The basic goal of Scott Feinberg‘s “Brutally Honest Oscar Ballot” series is to infuriate seasoned movie hounds — to goad them into saying “this is a typical Academy member?…where does Feinberg find these idiots?” By this standard today’s voter (from the “member-at-large branch”) doesn’t quite cut it — dim but not epically dumb, sufficiently lazy (he couldn’t manage to see Trumbo and The Hateful Eight) and lazy-brained, and yet he never quite nails it with a truly appalling, forehead-slapping opinion.

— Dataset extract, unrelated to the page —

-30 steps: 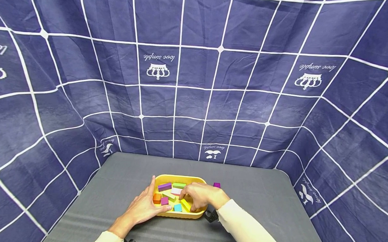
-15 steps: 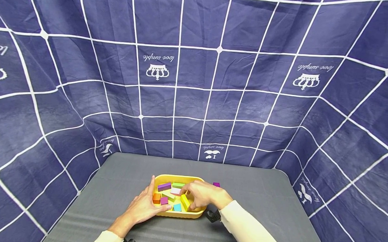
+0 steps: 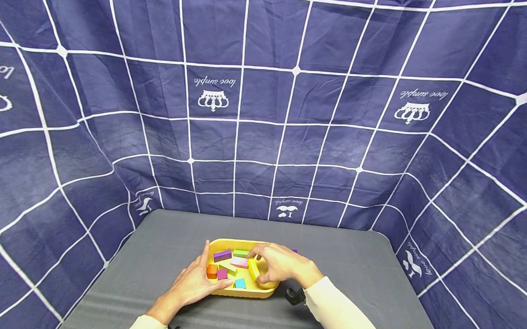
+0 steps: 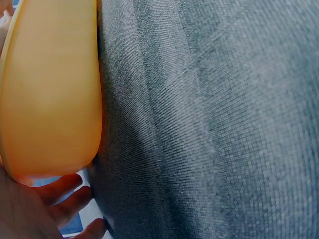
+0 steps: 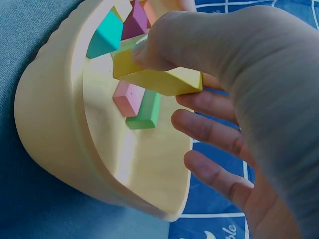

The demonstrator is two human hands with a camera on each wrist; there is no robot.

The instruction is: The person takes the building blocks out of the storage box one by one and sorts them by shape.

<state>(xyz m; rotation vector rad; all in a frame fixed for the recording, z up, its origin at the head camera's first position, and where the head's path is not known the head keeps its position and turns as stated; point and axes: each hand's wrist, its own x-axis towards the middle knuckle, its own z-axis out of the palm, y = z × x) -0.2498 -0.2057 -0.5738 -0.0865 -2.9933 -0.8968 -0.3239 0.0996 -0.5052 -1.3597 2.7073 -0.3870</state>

Choice quote #1: “I was bored to tears by Brooklyn…this immigrant girl comes [from Ireland to Brooklyn] and everything wonderful happens to her and so what?” This guy wanted Saoirse Ronan to fall for a cute mafia guy, get fired from her job, thrown out of her rooming house, attacked by a mugger, hit by a bus. Plenty of stuff happened to her. No shortage of intrigues and decisions were required. They just didn’t happen to be the usual cliches.
Choice quote #2: “The Martian was entertaining enough and I loved Matt Damon, but it was basically Cast Away on Mars, and you knew where it was heading from the very start.” This is actually dead-on. There’s nothing wrong with The Martian being a smart, formulaic popcorn movie, but there was something very, very wrong with certain blogarooonies saying “it’s so well done, so satisfying, so lovable…nominate this Jerry Bruckheimer film for Best Picture!”